_Exercise:_ In the entries below, how many lines hold the word "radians"? Answer with the number only.

_ _ _ _ _

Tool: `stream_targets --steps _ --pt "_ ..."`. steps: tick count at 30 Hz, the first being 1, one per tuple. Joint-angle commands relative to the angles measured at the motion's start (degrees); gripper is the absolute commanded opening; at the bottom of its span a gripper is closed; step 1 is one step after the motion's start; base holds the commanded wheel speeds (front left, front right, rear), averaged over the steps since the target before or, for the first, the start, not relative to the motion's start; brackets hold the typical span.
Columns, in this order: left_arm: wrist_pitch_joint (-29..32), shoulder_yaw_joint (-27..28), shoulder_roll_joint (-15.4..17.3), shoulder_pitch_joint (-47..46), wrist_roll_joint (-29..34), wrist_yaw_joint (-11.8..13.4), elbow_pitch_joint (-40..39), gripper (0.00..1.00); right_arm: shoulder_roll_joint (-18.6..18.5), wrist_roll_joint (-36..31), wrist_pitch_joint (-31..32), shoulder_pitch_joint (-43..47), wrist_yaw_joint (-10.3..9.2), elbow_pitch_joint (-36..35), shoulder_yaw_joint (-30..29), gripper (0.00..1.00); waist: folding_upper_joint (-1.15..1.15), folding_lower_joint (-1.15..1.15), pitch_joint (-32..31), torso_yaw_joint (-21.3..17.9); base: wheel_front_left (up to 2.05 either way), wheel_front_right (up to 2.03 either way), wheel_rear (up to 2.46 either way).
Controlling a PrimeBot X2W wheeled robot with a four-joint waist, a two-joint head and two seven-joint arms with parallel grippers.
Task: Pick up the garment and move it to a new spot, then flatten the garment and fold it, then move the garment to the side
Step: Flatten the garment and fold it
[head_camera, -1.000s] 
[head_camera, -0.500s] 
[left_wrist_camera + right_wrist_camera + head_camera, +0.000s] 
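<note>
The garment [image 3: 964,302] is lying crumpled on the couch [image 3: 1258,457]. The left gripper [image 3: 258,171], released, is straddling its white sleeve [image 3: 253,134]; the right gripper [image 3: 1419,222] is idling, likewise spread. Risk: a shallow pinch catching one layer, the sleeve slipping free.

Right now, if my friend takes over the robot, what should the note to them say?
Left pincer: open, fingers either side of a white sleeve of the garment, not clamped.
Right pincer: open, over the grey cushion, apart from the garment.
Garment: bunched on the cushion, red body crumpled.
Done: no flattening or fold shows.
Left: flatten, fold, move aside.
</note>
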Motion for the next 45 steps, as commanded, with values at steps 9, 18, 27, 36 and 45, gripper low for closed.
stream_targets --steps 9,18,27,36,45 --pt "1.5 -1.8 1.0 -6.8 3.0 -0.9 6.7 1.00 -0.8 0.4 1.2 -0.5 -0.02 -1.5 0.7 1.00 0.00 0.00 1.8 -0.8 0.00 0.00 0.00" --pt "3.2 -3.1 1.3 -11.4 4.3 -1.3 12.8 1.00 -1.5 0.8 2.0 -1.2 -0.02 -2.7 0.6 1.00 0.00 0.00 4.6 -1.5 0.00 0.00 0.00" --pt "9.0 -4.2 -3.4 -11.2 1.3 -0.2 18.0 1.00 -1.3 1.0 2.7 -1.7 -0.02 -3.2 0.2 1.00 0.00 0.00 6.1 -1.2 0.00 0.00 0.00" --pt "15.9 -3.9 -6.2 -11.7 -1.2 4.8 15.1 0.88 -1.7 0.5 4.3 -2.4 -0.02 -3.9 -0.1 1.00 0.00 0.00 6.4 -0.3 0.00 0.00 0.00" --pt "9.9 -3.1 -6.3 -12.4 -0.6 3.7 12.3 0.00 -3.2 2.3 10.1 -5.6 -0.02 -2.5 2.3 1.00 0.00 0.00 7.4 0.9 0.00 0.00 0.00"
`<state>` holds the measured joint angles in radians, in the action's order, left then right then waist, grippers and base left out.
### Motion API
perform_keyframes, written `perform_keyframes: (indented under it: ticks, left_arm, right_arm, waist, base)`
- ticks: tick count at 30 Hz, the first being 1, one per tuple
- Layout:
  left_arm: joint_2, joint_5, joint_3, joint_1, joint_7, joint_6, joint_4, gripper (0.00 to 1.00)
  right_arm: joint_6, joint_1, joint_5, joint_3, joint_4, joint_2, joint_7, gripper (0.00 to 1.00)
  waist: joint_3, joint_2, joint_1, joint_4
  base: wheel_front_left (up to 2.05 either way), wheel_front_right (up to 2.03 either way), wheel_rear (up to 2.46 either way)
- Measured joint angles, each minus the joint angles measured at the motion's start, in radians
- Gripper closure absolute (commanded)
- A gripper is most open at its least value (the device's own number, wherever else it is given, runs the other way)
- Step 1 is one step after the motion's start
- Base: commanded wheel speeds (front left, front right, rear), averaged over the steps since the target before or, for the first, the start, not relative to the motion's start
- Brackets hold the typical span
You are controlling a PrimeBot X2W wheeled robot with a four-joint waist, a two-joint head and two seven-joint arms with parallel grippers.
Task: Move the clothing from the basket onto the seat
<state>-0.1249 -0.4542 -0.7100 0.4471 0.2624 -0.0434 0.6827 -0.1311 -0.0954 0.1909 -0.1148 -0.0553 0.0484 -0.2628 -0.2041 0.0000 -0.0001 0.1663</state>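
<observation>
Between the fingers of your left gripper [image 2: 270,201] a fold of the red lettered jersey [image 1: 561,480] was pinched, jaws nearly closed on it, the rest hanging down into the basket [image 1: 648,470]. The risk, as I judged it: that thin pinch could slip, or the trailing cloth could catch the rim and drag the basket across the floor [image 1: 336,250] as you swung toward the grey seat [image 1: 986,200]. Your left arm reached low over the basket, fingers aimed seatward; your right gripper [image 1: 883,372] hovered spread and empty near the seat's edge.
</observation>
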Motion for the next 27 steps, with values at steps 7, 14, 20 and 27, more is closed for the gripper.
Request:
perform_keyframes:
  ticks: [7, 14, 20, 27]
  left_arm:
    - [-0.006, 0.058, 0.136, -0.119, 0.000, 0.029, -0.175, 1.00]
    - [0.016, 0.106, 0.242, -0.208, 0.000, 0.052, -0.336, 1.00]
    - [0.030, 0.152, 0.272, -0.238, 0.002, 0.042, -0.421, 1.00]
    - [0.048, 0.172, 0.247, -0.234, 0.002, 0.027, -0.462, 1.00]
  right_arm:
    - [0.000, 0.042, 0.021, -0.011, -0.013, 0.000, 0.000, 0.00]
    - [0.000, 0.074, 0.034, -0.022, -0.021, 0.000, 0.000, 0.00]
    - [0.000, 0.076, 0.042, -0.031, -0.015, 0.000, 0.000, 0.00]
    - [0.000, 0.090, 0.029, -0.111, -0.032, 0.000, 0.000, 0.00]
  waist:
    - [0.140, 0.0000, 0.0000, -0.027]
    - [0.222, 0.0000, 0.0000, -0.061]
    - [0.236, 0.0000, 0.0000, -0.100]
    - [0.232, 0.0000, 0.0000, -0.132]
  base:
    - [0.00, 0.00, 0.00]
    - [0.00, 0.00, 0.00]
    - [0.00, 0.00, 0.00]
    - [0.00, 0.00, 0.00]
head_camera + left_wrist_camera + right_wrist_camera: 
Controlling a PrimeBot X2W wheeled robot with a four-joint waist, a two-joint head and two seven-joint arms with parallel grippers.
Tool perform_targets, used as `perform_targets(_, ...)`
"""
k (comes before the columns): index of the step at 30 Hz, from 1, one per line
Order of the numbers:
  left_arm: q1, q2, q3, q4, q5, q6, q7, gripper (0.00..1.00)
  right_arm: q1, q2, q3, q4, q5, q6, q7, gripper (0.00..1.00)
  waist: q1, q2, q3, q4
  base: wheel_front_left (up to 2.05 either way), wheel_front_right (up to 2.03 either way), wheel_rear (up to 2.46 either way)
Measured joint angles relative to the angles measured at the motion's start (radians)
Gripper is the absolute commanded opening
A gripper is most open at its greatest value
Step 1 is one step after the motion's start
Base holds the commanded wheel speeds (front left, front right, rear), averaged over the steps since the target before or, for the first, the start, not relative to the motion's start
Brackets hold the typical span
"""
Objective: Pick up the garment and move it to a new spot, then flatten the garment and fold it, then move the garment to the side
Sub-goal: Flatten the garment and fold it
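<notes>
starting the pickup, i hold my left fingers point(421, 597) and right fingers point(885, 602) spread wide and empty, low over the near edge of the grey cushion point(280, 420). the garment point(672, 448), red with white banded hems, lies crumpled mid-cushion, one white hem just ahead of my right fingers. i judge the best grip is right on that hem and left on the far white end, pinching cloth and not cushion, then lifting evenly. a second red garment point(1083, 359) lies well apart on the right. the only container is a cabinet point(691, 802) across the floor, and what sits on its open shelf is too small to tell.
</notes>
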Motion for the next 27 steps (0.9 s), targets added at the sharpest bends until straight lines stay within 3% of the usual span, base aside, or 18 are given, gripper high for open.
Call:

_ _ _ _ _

_Solution:_ 3